**ACTION ITEM**
Looking at each line of the data below, tally those that contain the word "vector" and give only the total.

**PROVIDED MATERIAL**

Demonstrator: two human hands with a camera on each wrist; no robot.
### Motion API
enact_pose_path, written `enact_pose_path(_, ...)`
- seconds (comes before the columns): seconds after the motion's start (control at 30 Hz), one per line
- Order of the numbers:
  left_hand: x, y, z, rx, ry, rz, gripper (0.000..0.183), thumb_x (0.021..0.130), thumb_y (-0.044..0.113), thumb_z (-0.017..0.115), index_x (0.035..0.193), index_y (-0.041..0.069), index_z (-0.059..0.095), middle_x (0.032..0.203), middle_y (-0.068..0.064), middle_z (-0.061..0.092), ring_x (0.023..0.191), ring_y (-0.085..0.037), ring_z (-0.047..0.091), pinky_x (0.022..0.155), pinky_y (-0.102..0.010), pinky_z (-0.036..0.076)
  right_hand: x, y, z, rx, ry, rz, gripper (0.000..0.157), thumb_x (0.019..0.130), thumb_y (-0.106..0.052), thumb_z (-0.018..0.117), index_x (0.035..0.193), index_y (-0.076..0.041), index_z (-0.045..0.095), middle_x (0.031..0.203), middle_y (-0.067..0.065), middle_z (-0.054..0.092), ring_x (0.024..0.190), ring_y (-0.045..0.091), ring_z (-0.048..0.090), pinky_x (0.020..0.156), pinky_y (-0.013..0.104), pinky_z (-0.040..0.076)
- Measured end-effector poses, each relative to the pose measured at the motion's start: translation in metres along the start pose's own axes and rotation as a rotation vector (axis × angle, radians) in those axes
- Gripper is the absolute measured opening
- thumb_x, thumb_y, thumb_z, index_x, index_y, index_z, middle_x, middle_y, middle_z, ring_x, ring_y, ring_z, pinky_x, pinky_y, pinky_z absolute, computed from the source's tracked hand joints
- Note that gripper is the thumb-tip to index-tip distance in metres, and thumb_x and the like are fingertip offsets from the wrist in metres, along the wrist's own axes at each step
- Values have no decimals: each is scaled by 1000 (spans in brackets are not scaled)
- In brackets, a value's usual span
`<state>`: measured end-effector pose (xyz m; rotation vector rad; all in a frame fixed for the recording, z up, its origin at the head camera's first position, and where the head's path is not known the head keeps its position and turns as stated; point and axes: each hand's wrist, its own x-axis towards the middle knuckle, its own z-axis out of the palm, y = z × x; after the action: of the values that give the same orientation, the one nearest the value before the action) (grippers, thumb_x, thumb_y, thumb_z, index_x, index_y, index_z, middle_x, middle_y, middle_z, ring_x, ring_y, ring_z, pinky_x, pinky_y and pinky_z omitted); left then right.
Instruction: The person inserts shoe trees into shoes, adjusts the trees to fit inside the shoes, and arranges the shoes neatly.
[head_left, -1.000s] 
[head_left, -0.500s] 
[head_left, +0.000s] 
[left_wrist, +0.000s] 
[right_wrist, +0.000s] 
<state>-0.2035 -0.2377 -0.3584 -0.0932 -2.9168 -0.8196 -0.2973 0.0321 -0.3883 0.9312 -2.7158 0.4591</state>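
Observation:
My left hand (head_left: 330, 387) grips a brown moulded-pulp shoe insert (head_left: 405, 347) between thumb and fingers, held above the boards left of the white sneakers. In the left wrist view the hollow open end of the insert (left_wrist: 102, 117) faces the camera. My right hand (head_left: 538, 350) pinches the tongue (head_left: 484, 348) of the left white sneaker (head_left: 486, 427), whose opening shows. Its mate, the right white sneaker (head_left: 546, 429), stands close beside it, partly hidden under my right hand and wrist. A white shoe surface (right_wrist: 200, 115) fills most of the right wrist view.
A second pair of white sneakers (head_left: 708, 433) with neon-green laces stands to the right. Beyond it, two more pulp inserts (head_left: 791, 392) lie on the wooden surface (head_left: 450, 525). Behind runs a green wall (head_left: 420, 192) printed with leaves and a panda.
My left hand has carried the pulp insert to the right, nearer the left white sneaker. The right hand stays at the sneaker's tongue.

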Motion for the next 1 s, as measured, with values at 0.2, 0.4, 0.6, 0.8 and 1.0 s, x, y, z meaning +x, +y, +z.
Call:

**EXERCISE SOLUTION**
2